How to Test Anti-lock Brake Systems on Audi, Volkswagen Vehicles
EDL is an acronym for electronic differential lock. The EDL system allows traction to be directed to the appropriate wheel by applying a brake to those wheels that are spinning.
The system uses the signals from the wheel speed sensors to determine wheel spin. It then activates a self-priming pump in the anti-lock brake system (ABS) hydraulic unit that pumps brake fluid from the brake fluid reservoir through a solenoid valve and to the wheel or wheels that have lost traction, slowing them and allowing traction to be regained. The system can calculate brake system temperatures based on the number of EDL applications that occur during a given time interval and will disable the system if excessive temperatures are present. This temperature calculation is based on a time interval management (TIM) signal that is produced in the instrument cluster and sent to the ABS control module. ABS Trouble Code 01203 indicates a problem with the TIM signal.

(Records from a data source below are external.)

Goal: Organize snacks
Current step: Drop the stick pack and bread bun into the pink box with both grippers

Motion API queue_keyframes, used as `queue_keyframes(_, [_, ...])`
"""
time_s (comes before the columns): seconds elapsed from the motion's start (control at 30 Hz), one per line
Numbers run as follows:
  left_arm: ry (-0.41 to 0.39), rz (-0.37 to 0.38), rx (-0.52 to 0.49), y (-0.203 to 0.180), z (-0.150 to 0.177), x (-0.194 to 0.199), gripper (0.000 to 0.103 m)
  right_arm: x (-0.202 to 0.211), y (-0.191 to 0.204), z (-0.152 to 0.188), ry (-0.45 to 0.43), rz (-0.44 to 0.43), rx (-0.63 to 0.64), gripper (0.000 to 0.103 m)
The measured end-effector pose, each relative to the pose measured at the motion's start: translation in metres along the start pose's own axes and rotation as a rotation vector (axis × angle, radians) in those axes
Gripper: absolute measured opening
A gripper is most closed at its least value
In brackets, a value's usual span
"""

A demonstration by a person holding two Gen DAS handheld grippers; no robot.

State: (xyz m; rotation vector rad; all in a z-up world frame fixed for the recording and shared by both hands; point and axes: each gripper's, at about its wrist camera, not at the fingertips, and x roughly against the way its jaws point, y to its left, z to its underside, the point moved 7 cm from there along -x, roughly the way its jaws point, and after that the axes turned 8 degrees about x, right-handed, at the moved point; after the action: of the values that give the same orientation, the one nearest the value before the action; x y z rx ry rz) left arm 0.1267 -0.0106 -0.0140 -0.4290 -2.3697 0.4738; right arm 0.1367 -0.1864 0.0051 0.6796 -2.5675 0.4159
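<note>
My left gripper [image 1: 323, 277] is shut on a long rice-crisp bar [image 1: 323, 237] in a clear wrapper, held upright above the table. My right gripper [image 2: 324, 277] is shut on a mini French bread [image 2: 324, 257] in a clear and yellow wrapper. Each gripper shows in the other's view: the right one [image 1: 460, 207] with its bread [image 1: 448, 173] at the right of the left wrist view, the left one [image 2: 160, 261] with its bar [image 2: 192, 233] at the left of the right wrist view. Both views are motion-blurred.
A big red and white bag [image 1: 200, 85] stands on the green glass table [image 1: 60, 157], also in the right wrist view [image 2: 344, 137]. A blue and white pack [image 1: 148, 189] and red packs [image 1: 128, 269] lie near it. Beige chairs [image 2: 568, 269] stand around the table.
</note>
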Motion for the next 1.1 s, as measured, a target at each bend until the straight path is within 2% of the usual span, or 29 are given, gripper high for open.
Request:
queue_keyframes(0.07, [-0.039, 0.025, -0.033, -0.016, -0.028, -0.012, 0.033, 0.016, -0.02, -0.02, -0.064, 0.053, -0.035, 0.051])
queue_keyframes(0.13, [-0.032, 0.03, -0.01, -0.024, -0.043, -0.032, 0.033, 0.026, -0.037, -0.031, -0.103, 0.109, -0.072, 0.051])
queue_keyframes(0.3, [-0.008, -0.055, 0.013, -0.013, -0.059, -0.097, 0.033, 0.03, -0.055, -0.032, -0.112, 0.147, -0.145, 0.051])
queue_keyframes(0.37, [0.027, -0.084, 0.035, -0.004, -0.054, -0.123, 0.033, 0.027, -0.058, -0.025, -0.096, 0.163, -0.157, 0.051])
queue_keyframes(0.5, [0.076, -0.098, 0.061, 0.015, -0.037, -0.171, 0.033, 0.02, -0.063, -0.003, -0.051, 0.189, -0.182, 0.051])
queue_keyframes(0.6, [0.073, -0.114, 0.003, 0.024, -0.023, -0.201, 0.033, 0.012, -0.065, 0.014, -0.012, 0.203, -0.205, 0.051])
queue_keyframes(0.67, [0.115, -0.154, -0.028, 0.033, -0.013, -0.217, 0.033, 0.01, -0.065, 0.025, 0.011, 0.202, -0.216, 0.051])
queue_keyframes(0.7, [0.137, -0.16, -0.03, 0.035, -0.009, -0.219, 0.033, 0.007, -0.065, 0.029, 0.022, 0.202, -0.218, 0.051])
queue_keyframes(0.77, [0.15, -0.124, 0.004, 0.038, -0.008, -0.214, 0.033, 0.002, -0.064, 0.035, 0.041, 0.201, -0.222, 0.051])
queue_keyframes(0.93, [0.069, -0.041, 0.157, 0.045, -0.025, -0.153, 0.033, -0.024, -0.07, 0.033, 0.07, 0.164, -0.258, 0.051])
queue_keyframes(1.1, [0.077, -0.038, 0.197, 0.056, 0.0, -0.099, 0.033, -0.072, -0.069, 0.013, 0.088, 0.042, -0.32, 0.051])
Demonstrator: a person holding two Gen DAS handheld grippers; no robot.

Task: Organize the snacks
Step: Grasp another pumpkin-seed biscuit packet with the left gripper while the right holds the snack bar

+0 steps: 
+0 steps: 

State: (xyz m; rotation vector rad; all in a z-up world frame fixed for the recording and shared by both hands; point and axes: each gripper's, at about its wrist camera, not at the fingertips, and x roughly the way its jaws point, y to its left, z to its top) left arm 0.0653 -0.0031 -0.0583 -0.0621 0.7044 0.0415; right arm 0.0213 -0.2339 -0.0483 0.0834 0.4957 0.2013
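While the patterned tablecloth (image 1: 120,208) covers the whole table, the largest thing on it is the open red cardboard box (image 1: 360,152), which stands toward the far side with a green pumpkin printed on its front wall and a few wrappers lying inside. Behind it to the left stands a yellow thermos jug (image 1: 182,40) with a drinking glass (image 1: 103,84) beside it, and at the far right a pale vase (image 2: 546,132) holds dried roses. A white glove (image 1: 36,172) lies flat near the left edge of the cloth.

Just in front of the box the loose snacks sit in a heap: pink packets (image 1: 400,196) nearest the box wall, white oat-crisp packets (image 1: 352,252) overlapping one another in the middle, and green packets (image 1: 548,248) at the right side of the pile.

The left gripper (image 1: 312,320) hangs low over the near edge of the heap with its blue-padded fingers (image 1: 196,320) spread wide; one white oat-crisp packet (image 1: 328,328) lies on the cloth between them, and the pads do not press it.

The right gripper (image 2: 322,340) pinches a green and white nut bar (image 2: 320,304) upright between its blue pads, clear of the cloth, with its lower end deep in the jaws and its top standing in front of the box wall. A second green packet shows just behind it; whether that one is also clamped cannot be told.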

To test, proceed as follows:
1) Using a labscope, check for the presence of a "time stamp" signal from the instrument cluster (IC) T32b connector pin No. 11 to the ABS controller at pin No. 10 (typically a green wire). This signal will appear as a series of quick 11-volt to 0-volt square-wave pulses a moment or so after the ignition is turned to the "on" position. It is critical that the square-wave signal drops all the way to 0 volts.
2) If there is no signal present, or if a signal is present that does not drop all the way to 0 volts, turn off the ignition. Disconnect the ABS controller wiring harness connector and recheck for the correct signal on pin No. 10 vehicle harness side as the ignition switch is cycled on.
3) If the correct square-wave signal described above is present with the ABS control module unplugged, there is likely an internal problem with the ABS controller. The ABS controller circuit board can fail in such a way that it can either short the TIM signal from the instrument cluster to ground or it can backfeed voltage onto the TIM signal wiring and interfere with the 11-volt to 0-volt square-wave signal. This problem is much more likely to occur at high ambient and under-hood temperatures. It is possible to use a heat gun to carefully heat the ABS controller and cause the failure to occur.
4) After unplugging the ABS controller, if there is still no square-wave signal to pin No. 10, check the wiring from the ABS controller pin No. 10 to the instrument cluster T32b connector pin No. 11. Be sure to pay special attention to the orange connector at the driver's side kick panel connector station for corrosion or damage.
5) It is possible for the instrument cluster to fail in such a way that the TIM signal is not produced, but this is an extremely rare occurrence.
Recently, I took a call on a 1999 Volkswagen Passat with a 1.8L AEB engine and equipped with Bosch ABS/EDL 5.3 anti-lock brakes. The ABS light would illuminate intermittently, primarily after the vehicle was driven for more than an hour on hot days. Testing for trouble codes revealed the presence of a 01203 code stored in ABS memory. After performing the diagnostic procedures above, a faulty ABS control module was identified. Replacing and version coding the new module to the vehicle restored normal vehicle operation.